● ASSIGNED TASK
Within the material below, how many lines carry the word "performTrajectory"? State only the number.
======== RAW DATA
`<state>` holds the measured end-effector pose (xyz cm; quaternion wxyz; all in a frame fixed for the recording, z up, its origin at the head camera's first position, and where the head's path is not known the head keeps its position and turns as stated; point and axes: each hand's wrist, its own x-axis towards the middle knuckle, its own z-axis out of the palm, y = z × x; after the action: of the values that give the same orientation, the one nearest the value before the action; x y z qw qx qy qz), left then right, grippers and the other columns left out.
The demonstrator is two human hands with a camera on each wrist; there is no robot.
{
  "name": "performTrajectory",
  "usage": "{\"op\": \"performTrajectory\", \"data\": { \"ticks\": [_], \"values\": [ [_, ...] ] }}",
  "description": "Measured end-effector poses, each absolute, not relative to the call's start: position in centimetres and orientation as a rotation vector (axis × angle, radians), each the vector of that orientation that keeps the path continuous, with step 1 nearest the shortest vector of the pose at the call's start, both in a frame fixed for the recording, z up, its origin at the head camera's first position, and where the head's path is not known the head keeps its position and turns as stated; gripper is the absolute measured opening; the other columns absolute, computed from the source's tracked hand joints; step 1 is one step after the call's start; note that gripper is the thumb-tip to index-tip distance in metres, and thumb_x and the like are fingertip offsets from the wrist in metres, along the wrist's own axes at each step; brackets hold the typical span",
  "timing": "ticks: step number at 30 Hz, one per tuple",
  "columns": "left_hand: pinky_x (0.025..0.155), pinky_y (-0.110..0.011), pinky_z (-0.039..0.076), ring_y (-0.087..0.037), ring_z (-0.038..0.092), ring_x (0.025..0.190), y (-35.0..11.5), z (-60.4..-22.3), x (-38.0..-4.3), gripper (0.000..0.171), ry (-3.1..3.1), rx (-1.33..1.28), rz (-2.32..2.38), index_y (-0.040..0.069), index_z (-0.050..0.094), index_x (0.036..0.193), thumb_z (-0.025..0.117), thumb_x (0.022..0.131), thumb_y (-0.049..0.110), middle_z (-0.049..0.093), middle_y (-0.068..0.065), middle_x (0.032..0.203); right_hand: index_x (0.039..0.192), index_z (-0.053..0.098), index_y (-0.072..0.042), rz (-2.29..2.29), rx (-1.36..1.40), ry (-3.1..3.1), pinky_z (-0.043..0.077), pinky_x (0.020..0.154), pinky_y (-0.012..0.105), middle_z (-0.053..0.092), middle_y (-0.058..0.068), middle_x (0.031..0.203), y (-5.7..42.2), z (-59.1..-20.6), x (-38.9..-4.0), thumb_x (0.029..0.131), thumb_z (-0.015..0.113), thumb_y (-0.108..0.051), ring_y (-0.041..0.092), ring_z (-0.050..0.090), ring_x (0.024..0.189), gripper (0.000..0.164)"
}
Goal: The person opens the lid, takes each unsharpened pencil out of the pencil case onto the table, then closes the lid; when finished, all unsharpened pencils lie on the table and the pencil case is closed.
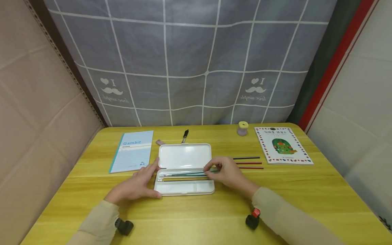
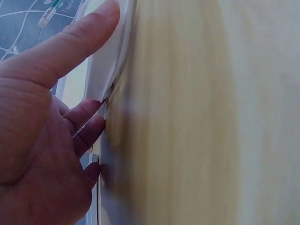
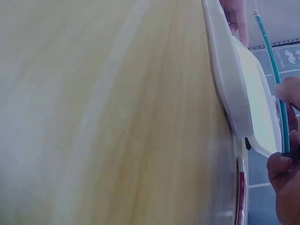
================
● WRITTEN REPLY
2